- Location: Baltimore, Maryland, United States
- Coordinates: 39°17′N 76°38′W﻿ / ﻿39.29°N 76.63°W
- Established: March 30, 2009
- Governing body: Baltimore Heritage Area Association

= Baltimore National Heritage Area =

Federally designated area of Baltimore, Maryland, US

Baltimore National Heritage Area is a federally designated National Heritage Area encompassing portions of Baltimore, Maryland, in the United States. It is one of the thirteen Maryland heritage area sites administered by the Maryland Historical Trust through the Maryland Heritage Areas Program.

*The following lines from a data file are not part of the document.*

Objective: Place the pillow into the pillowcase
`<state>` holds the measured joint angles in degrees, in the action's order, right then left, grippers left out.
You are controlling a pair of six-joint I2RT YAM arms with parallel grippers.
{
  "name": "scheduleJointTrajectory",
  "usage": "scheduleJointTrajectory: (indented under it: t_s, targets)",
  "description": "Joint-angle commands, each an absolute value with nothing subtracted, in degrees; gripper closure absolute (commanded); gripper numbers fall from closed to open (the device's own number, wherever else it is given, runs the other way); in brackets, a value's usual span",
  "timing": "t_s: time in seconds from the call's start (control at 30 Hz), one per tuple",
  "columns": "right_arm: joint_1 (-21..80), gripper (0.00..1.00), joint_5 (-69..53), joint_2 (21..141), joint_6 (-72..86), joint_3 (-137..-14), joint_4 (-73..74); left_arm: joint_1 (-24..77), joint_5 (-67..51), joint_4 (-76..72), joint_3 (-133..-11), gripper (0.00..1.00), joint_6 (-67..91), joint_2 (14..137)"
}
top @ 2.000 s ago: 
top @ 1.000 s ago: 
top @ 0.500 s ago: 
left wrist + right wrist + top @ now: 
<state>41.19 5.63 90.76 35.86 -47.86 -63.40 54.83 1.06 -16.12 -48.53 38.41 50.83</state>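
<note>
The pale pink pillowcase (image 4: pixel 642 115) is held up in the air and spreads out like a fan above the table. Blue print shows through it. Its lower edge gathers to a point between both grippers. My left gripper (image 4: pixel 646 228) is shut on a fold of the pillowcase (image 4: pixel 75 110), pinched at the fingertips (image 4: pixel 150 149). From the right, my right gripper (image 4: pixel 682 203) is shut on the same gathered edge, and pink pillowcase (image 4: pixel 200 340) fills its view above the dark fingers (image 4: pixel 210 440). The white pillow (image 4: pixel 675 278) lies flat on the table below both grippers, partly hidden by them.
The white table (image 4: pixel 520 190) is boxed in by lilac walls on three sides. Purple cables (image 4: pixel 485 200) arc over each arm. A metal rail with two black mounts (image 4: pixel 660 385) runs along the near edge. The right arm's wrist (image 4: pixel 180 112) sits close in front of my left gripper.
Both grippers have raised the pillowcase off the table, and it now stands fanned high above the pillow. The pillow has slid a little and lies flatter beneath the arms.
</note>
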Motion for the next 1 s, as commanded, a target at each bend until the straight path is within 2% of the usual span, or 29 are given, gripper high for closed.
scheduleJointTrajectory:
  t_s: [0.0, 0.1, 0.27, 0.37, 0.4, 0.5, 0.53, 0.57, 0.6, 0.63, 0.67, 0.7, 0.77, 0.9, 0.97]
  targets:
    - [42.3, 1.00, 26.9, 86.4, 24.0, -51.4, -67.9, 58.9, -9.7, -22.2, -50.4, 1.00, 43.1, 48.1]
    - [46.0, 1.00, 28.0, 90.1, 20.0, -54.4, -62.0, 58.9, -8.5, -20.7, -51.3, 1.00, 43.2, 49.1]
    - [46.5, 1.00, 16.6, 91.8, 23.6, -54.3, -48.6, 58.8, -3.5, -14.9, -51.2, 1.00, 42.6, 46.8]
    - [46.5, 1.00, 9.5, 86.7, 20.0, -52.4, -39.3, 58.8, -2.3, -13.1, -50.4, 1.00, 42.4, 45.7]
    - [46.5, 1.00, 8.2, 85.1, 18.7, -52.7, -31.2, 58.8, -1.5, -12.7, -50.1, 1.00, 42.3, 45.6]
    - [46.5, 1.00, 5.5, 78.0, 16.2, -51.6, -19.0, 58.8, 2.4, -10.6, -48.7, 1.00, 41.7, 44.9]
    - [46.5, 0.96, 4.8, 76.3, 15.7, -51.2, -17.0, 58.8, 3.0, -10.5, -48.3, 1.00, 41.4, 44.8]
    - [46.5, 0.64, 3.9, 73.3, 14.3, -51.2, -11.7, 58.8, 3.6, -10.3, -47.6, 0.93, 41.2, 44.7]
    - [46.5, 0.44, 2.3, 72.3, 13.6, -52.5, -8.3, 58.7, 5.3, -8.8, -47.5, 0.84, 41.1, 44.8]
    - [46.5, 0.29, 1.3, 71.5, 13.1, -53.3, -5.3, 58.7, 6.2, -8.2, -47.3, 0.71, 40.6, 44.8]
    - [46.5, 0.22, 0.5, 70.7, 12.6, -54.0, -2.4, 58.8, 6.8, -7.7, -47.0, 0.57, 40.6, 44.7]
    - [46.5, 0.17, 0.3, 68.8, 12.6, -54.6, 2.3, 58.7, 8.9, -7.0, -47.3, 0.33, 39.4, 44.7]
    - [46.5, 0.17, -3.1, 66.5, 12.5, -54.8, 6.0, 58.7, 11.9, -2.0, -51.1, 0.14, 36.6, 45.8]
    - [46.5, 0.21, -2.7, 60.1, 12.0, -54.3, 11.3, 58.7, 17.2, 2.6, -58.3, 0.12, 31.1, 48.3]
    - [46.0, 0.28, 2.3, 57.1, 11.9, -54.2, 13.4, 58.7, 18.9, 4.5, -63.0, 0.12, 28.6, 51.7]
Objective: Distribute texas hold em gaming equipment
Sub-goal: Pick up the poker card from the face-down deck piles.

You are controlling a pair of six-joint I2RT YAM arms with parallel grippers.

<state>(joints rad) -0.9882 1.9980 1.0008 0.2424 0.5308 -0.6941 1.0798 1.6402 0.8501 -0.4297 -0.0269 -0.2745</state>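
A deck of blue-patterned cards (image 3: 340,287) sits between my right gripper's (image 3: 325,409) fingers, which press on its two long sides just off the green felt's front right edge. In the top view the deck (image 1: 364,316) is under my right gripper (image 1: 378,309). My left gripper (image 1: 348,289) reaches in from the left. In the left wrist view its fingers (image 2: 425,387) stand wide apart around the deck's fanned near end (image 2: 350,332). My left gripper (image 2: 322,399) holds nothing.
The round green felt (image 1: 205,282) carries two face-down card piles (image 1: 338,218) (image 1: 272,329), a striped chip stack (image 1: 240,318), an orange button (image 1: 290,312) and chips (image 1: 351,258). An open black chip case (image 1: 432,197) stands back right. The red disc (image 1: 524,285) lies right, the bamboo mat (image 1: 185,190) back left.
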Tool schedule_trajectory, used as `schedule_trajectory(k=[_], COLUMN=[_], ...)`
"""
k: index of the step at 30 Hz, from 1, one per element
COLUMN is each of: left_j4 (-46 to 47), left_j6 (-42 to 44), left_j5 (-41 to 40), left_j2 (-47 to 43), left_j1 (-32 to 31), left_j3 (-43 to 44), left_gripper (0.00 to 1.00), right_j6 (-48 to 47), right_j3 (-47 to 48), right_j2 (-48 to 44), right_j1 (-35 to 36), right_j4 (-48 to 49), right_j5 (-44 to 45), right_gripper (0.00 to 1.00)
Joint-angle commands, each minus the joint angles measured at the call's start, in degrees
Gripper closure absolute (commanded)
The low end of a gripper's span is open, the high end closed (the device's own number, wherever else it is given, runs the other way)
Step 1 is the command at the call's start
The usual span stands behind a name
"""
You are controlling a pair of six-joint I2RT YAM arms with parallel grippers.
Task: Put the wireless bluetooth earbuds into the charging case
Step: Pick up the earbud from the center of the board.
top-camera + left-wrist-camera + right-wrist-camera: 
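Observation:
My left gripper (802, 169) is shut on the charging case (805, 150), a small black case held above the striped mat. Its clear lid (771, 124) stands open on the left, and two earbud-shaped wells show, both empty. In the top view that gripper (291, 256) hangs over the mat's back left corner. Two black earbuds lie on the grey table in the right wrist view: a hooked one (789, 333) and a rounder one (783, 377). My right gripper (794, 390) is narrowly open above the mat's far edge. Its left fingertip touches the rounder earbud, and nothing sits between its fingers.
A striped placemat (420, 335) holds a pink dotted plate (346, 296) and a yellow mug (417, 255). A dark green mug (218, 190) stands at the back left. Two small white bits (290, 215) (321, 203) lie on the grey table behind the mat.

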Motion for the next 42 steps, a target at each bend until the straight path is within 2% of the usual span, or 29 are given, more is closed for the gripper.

The designated area includes the central portion of the city, waterfront, inner neighborhoods and portions of the city's park system. The district includes Fort McHenry and the Inner Harbor, as well as portions of the Charles Street, Falls Road, National Historic Seaport and Star Spangled Banner Maryland Scenic Byways. The Baltimore National Heritage Area was established on March 30, 2009, by the Omnibus Public Land Management Act of 2009 (§7002). The designation recognizes the area's unique historic and cultural character, and is intended to stimulate economic development, tourism and historic preservation.

Neighborhoods in the NHA include Little Italy, Fell's Point, Canton, Bolton Hill, Seton Hill, Mount Vernon, Charles Village, Union Square, Locust Point and Federal Hill. City parks within the NHA include Druid Hill Park, Gwynns Falls Leakin Park, Carroll Park and Patterson Park.